### DATASET RECORDS
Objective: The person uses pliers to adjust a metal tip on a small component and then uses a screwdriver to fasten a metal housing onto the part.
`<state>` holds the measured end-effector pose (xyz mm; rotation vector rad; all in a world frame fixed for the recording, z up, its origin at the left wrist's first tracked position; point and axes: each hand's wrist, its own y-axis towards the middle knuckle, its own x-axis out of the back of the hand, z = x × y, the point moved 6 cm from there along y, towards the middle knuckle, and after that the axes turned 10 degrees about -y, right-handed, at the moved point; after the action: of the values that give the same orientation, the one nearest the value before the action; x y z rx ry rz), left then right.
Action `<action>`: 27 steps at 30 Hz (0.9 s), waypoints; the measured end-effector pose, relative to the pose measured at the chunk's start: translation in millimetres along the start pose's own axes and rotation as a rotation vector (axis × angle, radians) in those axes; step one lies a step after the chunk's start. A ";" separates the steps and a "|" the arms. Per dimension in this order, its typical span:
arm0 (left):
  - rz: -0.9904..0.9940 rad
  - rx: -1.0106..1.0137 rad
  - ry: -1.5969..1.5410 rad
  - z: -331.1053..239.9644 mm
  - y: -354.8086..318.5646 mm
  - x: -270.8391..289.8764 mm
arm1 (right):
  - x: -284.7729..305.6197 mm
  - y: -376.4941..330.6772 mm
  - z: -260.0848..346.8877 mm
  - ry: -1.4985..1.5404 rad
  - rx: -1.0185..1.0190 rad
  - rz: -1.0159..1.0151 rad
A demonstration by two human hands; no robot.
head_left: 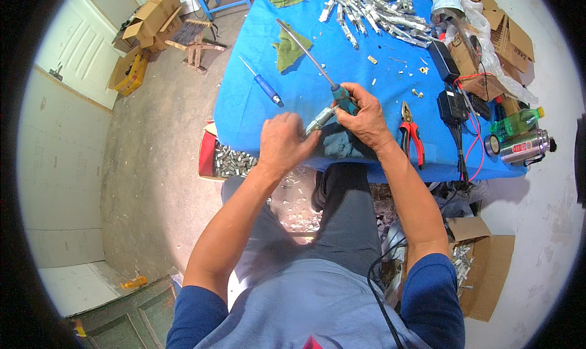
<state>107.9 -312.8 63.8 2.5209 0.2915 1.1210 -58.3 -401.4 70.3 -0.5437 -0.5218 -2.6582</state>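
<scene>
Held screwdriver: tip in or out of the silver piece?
Out. The tip of the teal-handled metal screwdriver shows bare, pointing away; the silver cylindrical metal piece is near its handle.

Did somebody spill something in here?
It looks that way: small pale bits lie scattered on the floor between the person's legs. They seem odd because they are loose, while the metal pieces nearby sit in a box.
</scene>
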 end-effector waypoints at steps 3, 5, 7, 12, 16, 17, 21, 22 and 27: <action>0.003 0.004 0.009 -1.3 -0.7 -1.2 | 1.5 -0.8 -1.0 -0.003 0.012 0.002; -0.045 -0.046 0.089 -10.1 -0.1 -1.8 | 1.8 -0.7 -0.1 -0.003 0.002 0.015; -0.060 -0.082 0.136 -16.3 0.5 -6.9 | 1.6 -1.6 -0.6 -0.001 -0.001 0.015; -0.054 -0.085 0.127 -13.3 -0.8 -14.2 | 8.1 -4.8 11.5 -0.253 0.056 -0.085; -0.030 -0.093 0.098 -16.3 -6.2 -10.1 | 35.2 -29.3 18.5 -0.323 -0.055 -0.150; -0.032 -0.092 0.101 -18.2 -6.3 -7.7 | 42.1 -41.0 19.8 -0.231 -0.148 -0.101; -0.028 -0.080 0.101 -21.2 -7.9 -7.2 | 69.6 -104.7 43.4 0.035 -0.417 0.030; -0.028 -0.075 0.101 -21.0 -7.2 -7.4 | 74.7 -119.1 47.5 0.076 -0.455 0.047; -0.028 -0.080 0.085 -18.3 -7.6 -7.9 | 91.2 -166.3 59.3 0.042 -0.520 0.110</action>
<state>88.7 -304.0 66.7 2.3966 0.2973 1.2060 -189.7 -259.1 114.5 -0.6347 0.2205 -2.6822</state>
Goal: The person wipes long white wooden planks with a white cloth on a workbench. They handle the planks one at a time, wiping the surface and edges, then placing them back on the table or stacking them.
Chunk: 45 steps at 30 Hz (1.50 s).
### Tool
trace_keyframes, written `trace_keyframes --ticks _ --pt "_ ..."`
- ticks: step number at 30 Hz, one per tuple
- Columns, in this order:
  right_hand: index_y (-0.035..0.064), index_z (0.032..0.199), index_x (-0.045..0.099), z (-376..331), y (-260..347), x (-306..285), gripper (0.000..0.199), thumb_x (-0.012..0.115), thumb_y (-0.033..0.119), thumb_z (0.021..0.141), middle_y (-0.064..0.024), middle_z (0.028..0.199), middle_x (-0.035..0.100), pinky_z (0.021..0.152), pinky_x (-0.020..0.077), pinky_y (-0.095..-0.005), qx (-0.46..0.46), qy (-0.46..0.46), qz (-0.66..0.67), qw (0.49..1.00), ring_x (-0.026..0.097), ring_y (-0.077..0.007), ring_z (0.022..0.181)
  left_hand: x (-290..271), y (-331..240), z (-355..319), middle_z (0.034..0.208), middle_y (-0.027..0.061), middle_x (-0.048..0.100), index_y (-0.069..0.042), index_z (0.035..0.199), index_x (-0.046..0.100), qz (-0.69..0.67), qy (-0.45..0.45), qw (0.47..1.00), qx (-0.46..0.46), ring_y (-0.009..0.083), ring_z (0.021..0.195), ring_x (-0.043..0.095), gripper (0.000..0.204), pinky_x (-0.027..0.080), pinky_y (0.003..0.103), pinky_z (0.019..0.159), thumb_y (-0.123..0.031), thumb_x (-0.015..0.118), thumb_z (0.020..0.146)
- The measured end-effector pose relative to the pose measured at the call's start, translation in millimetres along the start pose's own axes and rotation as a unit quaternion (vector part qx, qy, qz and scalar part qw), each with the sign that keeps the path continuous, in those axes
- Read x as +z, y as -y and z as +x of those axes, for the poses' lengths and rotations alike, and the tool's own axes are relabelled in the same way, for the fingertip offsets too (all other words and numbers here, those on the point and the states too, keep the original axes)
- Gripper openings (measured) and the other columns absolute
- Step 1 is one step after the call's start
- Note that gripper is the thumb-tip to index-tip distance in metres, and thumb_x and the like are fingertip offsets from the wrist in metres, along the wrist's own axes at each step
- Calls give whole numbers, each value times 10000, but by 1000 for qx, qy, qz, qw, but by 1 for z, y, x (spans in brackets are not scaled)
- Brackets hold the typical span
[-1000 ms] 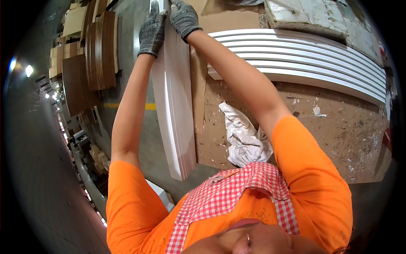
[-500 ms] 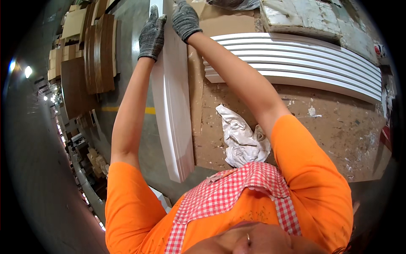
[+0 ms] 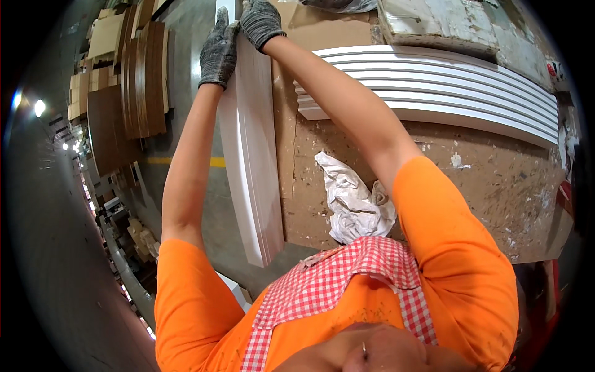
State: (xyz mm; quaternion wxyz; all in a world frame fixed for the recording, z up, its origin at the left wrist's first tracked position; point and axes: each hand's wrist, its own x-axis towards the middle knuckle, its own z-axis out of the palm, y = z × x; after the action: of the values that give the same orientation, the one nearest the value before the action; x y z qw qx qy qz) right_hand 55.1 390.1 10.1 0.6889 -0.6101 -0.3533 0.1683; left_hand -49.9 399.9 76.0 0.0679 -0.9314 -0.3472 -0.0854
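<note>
Both gloved hands, left hand (image 3: 218,51) and right hand (image 3: 261,22), grip closed around the far end of a long white moulding strip (image 3: 251,167) overhanging the counter (image 3: 483,180) edge, not yet alongside the stacked white strips (image 3: 434,87); a crumpled cloth (image 3: 354,201) lies nearby.

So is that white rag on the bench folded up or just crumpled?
Crumpled. The white rag lies in a loose, wrinkled heap on the brown bench, with no neat folds or flat layers.
</note>
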Motion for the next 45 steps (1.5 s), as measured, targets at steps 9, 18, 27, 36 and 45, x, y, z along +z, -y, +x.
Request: trace_keyframes --ticks 9,18,27,36,45 --pt "54 1126 545 -60 31 -24 307 383 212 917 -235 1001 604 840 452 -448 141 40 10 989 568 -411 947 -2 0 -5 1476 41 275 -188 1234 509 -1 3 1000 -10 287 1225 429 324 385 365 985 -191 366 943" --pt "47 1136 561 -18 -17 -12 315 424 209 903 -225 1061 595 885 441 -426 51 56 -55 996 566 -373 987 -12 -13 4 1472 54 290 -195 1261 507 -56 13 998 -26 285 1278 375 353 323 354 1037 -224 346 948" --pt "42 1063 587 -26 -5 -15 287 407 202 910 -216 1045 601 872 443 -439 57 34 -56 996 573 -374 969 -7 -6 3 1467 24 292 -204 1326 439 -56 7 998 -42 285 1206 447 400 385 360 974 -335 355 958" --pt "-23 1119 523 -21 -16 6 338 366 159 882 -254 989 608 809 480 -425 -152 -112 -64 980 606 -379 880 -12 -4 -2 1453 34 320 -195 1371 390 -71 31 994 -78 285 1209 449 466 379 363 973 -384 375 946" --pt "44 1114 562 -7 -17 -7 308 395 200 908 -216 1062 593 882 434 -429 33 23 -44 998 556 -374 1000 -12 -11 4 1442 49 336 -154 1327 433 -92 -2 994 -52 290 1220 425 423 361 363 980 -330 391 945"
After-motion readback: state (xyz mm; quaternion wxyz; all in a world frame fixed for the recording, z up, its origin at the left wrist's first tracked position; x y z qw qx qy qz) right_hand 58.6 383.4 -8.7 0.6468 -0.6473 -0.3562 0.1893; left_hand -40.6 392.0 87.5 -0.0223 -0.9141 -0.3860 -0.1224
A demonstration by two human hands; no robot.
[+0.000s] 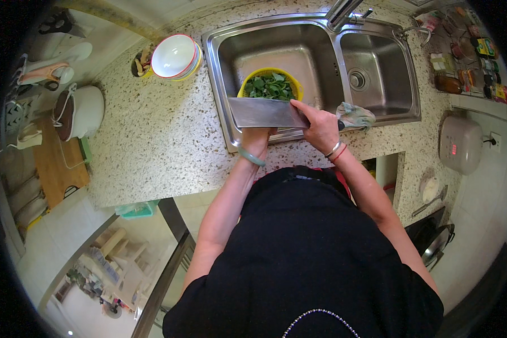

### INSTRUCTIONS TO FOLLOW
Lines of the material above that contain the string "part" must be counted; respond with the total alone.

### EXERCISE OUTPUT
2